The application for an interlocutory injunction

  1. The claim by Nadia‑Lee Rojtarowski and her brother for an interlocutory injunction, in proceeding number 10460 of 2008, can be disposed of more briefly.  It depends upon the plaintiffs establishing an arguable case, or a serious question to be tried, as to whether they would be likely to obtain an order pursuant to Part IV of the Administration and Probate Act 1958, which would have the effect of transferring the Venus Bay land to them (and, quaerae, their brother), in specie

  1. The injunction they seek would prevent the contract of sale of that land already referred to from being settled on Monday. 

  1. The jurisdiction of the Court to vary the statutory distribution of a deceased estate on intestacy depends upon proof by the applicants that the intestacy provisions of the Administration and Probate Act 1958 do not result in adequate provision for their proper maintenance and support out of the deceased’s estate.  It is not a jurisdiction which is concerned with an investigation into the wishes of the deceased, as much of the affidavit material filed in this case appears to assume.  Nor is it a jurisdiction which can be called in aid of a distribution of a deceased estate in specie where the applicant seeks such distribution, not because of a need for maintenance or support, but because of a desire to put into effect the non-testamentary wishes of the deceased.

  1. The law provides a mechanism for the devolution of property in specie.  That is by will.  That is not the situation here. 

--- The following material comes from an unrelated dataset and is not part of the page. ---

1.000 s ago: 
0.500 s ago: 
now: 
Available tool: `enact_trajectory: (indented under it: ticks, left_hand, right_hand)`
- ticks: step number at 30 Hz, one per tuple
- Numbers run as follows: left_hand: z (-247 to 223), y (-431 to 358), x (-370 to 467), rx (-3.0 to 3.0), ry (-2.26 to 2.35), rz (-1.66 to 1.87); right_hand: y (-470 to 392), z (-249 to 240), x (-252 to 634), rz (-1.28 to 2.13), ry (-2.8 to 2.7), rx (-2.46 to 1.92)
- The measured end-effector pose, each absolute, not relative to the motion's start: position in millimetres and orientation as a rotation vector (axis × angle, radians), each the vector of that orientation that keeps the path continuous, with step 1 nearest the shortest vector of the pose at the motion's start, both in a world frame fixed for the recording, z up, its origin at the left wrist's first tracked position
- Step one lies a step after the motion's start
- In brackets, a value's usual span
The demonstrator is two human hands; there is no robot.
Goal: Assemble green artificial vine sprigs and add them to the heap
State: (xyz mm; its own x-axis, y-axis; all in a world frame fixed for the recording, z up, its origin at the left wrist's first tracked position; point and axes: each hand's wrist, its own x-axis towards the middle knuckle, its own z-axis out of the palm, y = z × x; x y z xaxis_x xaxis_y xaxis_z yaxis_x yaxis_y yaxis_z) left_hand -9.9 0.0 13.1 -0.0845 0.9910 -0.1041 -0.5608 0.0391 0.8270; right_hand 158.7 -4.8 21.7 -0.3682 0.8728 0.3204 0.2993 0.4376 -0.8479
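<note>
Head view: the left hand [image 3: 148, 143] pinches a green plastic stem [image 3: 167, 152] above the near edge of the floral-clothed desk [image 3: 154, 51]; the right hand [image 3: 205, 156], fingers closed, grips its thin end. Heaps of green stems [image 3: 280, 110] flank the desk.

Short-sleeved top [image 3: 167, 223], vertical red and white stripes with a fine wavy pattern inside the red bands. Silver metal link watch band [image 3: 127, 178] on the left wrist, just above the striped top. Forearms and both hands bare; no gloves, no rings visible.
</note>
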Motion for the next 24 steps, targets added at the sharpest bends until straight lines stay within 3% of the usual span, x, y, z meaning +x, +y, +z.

  1. In Vigolo v Bostin,[9] the High Court restated the principles which must guide the Court in applying Part IV.  None of those principles would support an order which would require the provision in specie of a particular asset of an estate to a particular beneficiary on an intestacy.  Thus the preservation of an asset in specie by injunction, pending the determination of a Part IV application, would be a very rare thing indeed.  Indeed I wonder if it would ever be appropriate.

    [9](2005) 221 CLR 191.

  1. Allegations against the administrator that he may have sold the Venus Bay property at an undervalue, or have been otherwise in breach of his duties, can be aired in an appropriate proceeding if necessary, but they are not relevant here.  Otherwise the administrator must continue to administer the estate of the deceased, subject of course to his removal by the Court (as the plaintiffs now seek) according to law. 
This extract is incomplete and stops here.